**Exercise description**
Only one stretch of the records below is wanted: the lines from the one holding "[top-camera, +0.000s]" through the one holding "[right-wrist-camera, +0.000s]". Return it exactly, both ends included.

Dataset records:
□ □ □ □ □ □ □
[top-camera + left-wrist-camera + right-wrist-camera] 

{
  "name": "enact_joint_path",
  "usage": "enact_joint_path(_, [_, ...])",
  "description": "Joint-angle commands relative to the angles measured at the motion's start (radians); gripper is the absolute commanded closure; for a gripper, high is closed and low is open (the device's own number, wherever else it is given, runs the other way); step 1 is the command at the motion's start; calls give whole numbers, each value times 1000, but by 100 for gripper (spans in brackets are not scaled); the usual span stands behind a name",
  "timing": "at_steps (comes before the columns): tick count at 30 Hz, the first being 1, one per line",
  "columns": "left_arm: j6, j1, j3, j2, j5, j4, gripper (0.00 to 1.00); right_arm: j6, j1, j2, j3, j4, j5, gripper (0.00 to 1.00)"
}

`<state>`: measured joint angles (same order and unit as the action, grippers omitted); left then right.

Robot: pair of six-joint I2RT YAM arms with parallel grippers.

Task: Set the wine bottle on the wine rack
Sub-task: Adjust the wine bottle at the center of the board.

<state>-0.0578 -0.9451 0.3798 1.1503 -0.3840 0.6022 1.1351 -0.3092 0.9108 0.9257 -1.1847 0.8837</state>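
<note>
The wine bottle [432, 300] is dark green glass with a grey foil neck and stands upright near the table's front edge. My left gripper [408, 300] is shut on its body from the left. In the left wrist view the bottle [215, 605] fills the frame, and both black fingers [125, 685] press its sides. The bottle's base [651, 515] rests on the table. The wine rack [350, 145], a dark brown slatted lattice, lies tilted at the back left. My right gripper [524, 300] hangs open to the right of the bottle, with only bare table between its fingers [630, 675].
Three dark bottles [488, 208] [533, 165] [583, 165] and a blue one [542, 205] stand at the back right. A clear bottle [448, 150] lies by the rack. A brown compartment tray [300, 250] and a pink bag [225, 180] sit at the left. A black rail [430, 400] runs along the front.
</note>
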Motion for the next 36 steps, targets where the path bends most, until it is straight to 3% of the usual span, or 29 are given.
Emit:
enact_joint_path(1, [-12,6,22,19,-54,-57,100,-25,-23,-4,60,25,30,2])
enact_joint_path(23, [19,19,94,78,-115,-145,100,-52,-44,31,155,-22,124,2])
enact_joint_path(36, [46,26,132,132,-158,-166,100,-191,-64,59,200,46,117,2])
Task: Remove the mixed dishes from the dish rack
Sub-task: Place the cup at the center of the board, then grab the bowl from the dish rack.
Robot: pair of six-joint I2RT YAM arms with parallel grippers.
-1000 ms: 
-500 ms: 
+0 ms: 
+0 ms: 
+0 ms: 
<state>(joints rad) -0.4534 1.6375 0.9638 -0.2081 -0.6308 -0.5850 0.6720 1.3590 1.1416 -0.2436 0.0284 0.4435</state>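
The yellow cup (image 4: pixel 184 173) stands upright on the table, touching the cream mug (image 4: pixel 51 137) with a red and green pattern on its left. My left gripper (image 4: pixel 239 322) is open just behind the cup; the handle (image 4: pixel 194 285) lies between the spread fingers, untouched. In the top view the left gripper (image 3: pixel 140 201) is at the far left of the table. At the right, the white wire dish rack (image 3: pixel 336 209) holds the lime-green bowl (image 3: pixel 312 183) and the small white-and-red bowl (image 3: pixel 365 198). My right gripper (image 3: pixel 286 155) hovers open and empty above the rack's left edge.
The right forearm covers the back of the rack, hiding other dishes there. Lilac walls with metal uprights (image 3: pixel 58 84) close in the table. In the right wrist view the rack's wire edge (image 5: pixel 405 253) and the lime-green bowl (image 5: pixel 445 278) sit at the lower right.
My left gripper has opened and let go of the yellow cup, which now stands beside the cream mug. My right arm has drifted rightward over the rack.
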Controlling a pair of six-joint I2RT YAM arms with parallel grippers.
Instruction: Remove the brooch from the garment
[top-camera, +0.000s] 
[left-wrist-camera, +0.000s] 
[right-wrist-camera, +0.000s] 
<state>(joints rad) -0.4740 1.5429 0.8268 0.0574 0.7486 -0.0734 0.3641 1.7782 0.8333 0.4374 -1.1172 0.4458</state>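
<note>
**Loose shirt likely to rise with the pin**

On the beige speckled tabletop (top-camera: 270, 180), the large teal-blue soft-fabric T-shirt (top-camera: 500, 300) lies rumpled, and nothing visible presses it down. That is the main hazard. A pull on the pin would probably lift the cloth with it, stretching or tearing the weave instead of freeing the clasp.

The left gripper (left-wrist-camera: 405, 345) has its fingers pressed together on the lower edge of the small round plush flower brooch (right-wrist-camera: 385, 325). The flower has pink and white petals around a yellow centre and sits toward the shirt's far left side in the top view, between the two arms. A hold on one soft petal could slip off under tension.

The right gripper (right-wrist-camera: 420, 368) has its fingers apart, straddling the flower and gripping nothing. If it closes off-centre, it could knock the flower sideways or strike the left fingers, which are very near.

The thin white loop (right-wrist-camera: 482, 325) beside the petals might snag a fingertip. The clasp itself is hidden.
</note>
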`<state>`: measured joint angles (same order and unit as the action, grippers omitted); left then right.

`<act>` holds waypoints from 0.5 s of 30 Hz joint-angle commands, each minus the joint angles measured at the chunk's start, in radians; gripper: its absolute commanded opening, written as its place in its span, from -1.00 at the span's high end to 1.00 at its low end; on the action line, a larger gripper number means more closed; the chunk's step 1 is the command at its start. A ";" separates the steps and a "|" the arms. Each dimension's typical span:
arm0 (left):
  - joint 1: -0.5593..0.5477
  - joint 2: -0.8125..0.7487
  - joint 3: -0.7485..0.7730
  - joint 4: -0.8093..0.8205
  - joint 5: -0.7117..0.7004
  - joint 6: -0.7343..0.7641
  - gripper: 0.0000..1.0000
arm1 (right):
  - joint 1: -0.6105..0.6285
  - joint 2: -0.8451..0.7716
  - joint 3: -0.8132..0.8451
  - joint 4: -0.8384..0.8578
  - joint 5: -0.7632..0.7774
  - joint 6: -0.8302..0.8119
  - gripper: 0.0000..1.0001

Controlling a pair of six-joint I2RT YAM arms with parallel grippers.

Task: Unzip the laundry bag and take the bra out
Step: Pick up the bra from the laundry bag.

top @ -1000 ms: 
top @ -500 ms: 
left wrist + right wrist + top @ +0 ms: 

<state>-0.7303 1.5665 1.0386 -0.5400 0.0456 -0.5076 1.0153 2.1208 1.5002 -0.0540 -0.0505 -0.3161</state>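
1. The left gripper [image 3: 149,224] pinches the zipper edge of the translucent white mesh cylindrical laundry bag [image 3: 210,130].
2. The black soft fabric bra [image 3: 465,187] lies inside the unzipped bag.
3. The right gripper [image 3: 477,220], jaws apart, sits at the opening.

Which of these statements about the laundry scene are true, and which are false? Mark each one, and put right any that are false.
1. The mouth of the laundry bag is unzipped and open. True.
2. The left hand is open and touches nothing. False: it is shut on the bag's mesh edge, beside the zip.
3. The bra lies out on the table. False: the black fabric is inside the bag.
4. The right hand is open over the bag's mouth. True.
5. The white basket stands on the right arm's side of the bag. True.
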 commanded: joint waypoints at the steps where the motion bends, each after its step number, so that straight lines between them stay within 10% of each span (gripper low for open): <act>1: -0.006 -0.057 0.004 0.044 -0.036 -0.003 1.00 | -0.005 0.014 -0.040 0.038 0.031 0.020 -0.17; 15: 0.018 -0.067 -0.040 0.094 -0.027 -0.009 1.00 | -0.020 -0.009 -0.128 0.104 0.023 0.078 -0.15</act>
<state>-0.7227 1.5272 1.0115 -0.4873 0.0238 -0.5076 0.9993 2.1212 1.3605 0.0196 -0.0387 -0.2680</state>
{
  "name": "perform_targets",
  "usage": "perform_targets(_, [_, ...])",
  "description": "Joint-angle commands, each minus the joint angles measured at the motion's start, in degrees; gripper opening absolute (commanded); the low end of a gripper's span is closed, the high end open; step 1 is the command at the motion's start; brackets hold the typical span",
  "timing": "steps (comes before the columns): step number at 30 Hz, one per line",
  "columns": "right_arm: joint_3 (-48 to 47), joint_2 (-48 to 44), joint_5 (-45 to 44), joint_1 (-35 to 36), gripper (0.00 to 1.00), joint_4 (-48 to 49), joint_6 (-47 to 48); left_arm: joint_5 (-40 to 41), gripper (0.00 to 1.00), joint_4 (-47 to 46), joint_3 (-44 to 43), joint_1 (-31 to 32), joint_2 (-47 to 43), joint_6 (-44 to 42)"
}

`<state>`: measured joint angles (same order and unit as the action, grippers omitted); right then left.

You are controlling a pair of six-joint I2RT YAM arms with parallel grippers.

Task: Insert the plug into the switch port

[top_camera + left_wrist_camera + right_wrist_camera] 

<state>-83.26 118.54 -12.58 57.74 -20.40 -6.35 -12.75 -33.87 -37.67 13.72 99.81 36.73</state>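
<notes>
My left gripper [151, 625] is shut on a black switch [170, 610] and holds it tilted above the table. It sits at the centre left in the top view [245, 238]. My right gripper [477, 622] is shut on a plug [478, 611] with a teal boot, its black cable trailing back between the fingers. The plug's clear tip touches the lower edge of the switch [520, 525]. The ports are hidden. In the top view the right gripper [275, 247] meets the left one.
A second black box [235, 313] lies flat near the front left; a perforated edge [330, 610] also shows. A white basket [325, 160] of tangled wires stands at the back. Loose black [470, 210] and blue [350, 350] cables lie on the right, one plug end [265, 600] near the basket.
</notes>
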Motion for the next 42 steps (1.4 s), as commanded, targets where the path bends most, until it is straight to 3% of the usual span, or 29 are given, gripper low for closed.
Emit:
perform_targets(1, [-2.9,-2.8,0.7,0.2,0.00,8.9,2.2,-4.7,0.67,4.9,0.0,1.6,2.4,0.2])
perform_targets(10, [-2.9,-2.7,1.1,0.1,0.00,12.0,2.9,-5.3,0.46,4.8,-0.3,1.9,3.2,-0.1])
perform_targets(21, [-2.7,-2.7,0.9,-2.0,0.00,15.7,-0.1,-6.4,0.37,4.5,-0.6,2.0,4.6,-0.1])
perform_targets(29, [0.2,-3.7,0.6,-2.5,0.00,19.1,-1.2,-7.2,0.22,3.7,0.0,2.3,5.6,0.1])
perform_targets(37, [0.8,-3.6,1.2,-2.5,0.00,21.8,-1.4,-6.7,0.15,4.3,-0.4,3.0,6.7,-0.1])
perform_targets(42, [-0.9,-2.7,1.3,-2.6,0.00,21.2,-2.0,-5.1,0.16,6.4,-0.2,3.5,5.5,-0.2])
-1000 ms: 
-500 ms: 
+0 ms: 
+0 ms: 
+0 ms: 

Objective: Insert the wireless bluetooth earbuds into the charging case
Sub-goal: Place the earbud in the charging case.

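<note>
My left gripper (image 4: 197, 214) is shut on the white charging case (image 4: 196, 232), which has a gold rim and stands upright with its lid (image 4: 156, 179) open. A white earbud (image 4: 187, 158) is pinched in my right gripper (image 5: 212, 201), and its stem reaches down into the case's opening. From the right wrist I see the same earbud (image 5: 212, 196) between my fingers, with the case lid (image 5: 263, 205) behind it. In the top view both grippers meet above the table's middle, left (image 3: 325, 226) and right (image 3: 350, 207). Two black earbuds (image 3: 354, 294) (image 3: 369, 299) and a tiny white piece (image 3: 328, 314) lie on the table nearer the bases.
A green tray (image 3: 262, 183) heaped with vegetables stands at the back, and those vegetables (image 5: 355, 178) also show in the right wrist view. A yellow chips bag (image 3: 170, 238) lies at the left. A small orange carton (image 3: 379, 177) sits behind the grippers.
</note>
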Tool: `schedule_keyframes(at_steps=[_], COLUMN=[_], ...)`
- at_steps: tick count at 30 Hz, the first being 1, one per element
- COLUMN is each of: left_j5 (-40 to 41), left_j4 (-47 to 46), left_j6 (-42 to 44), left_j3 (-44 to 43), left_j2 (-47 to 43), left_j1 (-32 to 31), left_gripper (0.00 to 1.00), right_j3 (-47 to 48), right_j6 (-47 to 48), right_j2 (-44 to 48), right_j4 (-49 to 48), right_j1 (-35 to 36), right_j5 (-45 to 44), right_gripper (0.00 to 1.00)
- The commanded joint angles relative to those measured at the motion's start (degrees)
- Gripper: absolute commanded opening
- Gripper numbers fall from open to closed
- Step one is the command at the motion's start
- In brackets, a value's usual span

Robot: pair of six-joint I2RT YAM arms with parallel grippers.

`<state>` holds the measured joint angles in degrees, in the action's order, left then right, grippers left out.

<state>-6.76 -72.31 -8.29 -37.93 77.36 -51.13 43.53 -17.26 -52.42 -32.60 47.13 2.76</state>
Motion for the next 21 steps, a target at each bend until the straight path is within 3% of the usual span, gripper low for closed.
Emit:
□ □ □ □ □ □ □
**Output for this task**
[top-camera, +0.000s] 
[left-wrist-camera, +0.000s] 
[right-wrist-camera, +0.000s] 

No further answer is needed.